What makes the outlook even more worrying is the situation heading into Canada. While other teams are arriving with new parts, fresh momentum and technical hope, Falcon are bringing no updates at all. The reason seems as clear as it is painful: there appear to be significant financial problems behind the scenes. And that changes the perspective on this team once again. A sporting decline is one thing – but when the means to react are also missing, a difficult start can very quickly become a structural danger.

Falcon Simracing therefore find themselves at an uncomfortable point in the season. The regression is understandable, but no less real because of it. Right now, the team are living off what remains: experience, residual substance and the hope of somehow carrying themselves through this phase. But without updates and without any visible outside impulse, this transition year risks becoming a season in which Falcon do not just lose touch with the front, but are forced to watch other teams move past them.




Blue Horns Racing: Searching for former strength – and slipping deeper into crisis

For Blue Horns Racing, the comparison with 2025 feels even heavier, because this no longer looks like an ordinary step backwards. It looks like a team chasing the shadow of its former level. 16 points instead of 35, ninth in the championship instead of fourth, plus weaker qualifying and race results across the board – Blue Horns are currently a long way away from the level they were at least able to show in phases last year.

And yet there had been some hope that things might still turn. Suzuka in particular felt like a weekend where a fresh engine might provide some much-needed lift. But even that spark failed to ignite anything. That is exactly what makes Blue Horns’ situation so uncomfortable right now. Because when even a new engine fails to provide any real momentum, this is no longer just about a few missing tenths or one unlucky weekend.
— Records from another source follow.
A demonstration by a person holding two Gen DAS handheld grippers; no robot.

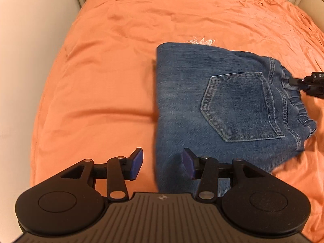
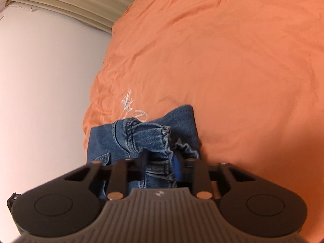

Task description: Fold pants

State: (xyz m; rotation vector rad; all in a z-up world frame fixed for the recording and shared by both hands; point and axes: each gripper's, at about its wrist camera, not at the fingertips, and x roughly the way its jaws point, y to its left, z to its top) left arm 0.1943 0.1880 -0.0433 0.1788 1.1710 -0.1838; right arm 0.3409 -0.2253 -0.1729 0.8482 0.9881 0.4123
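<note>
Blue jeans point(image 1: 222, 101) lie folded into a compact stack on the orange bed cover point(image 1: 101, 70), back pocket facing up. My left gripper point(image 1: 162, 160) hangs open above the stack's near left edge, and its blue pads touch nothing. In the left wrist view my right gripper point(image 1: 291, 80) reaches in from the right and pinches the elastic waistband. In the right wrist view that gripper point(image 2: 161, 160) is shut on the bunched waistband of the jeans point(image 2: 145, 135), which is lifted slightly off the orange cover point(image 2: 222, 60).
A white embroidered flower point(image 1: 202, 41) marks the cover just beyond the jeans. The bed's left edge drops to a pale surface point(image 1: 30, 60). A beige ribbed panel point(image 2: 70, 2) runs behind the bed. Wrinkled orange cover spreads on all sides.
</note>
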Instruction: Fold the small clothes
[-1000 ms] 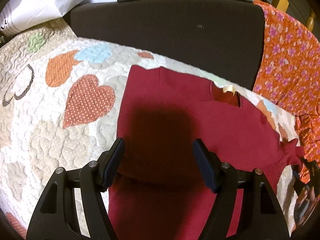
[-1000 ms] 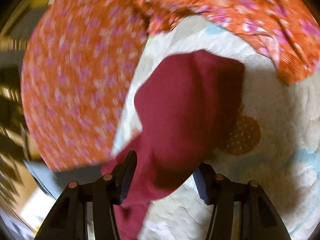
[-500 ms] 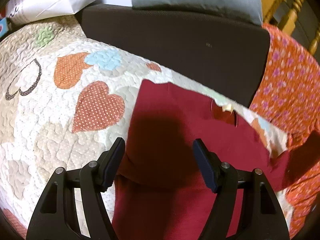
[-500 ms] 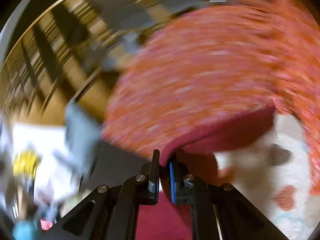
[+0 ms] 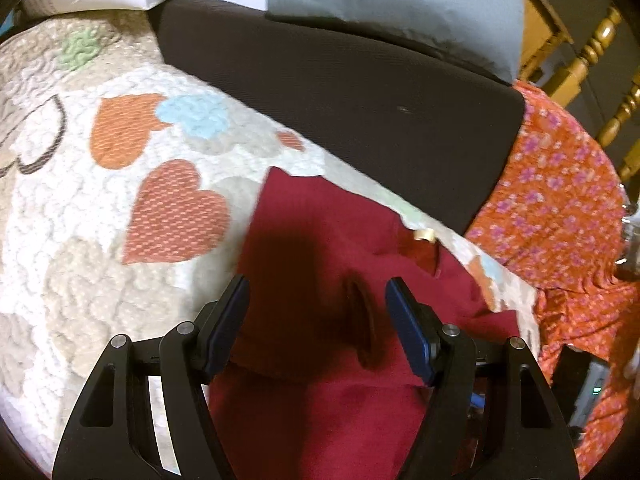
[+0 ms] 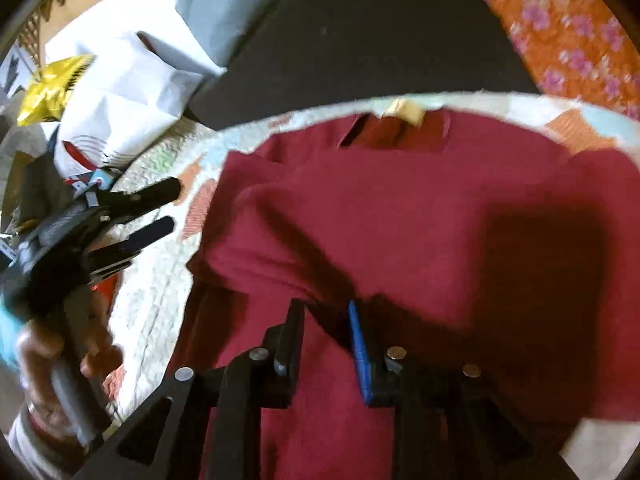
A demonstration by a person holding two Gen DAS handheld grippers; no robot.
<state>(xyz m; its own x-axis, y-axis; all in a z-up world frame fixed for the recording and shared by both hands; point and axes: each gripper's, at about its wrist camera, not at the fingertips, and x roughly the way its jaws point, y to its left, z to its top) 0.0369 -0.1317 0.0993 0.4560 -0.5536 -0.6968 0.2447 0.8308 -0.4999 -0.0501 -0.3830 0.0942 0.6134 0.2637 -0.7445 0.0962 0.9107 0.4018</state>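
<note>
1. Left of the left tool (image 5: 316,320), the heart-patterned quilt (image 5: 120,240) lies bare; this tool is spread wide with nothing between its fingers, hovering just above the dark red garment (image 5: 320,420), much as it did a second ago.
2. Ahead of that tool, the garment now shows a fresh fold: a raised crease (image 5: 360,320) sits between the fingers' line of sight, where the cloth lay flat a moment earlier.
3. To its right, the side flap that trailed toward the orange floral cloth (image 5: 560,220) a second ago is gone from there, carried over onto the body.
4. In the right wrist view, the left tool (image 6: 156,212) stands off beside the garment's edge, gripped by a hand (image 6: 60,380).
5. The right tool (image 6: 326,320) has swung in over the garment (image 6: 400,208); its jaws are opening, a dark ridge of cloth lies between them, apparently just let go.
6. Judged from this, one side fold is laid; smoothing or the next fold should follow.
</note>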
It becomes about a team that may be deeper in crisis than the raw numbers initially suggest.

At the moment, Blue Horns look like a team that are not only searching for performance, but for identity. For a clear direction, for an anchor, for something that can give this project meaning again. And at that point, one name inevitably hangs over the team like an echo of past strength: Fabian Szyrzik. He was the man who launched Blue Horns back to the front in 2024 for the first time since the Volksmobil works team days of 2021. That kind of figure, that kind of sporting reference point, that kind of moment of lift-off is exactly what the team seem to be missing right now.

Because at the moment, Blue Horns are above all else a team in search of something. In search of consistency, in search of confidence, and perhaps even in search of the next driver or the next combination that can reignite genuine hope. The fact that the results have become weaker is one thing. The fact that there is no clearly visible way out of that trend is the much bigger problem.

That is why Blue Horns Racing are slowly slipping into a place where the word crisis no longer feels exaggerated. The season is not gone yet, and there are still races, development opportunities and chances to reverse the trend. But the longer this team keeps chasing its 2025 form – and even more so its old high points – the greater the danger that a weak start turns into a year of missed opportunities.

Two declines – but with very different causes

After four races, the conclusion here is also a clear one: Falcon Simracing and Blue Horns Racing have both lost significant ground, but for very different reasons. Falcon are visibly suffering through a transition year made even harder by Wiegels’ late departure and what appear to be major financial problems. Blue Horns, by contrast, look more like a team that are searching for stability both sporting and mentally, without yet finding the lever to pull themselves out of the downward spiral.

That is exactly why Canada will become an important benchmark for both teams – even if the signs are not especially encouraging. Falcon have to prove that, even without updates and despite difficult circumstances, there is still enough substance left to stop the slide. Blue Horns, meanwhile, simply need a sign of life. Because at some point, hoping for better days is no longer enough – at some point, a team has to start creating them for itself.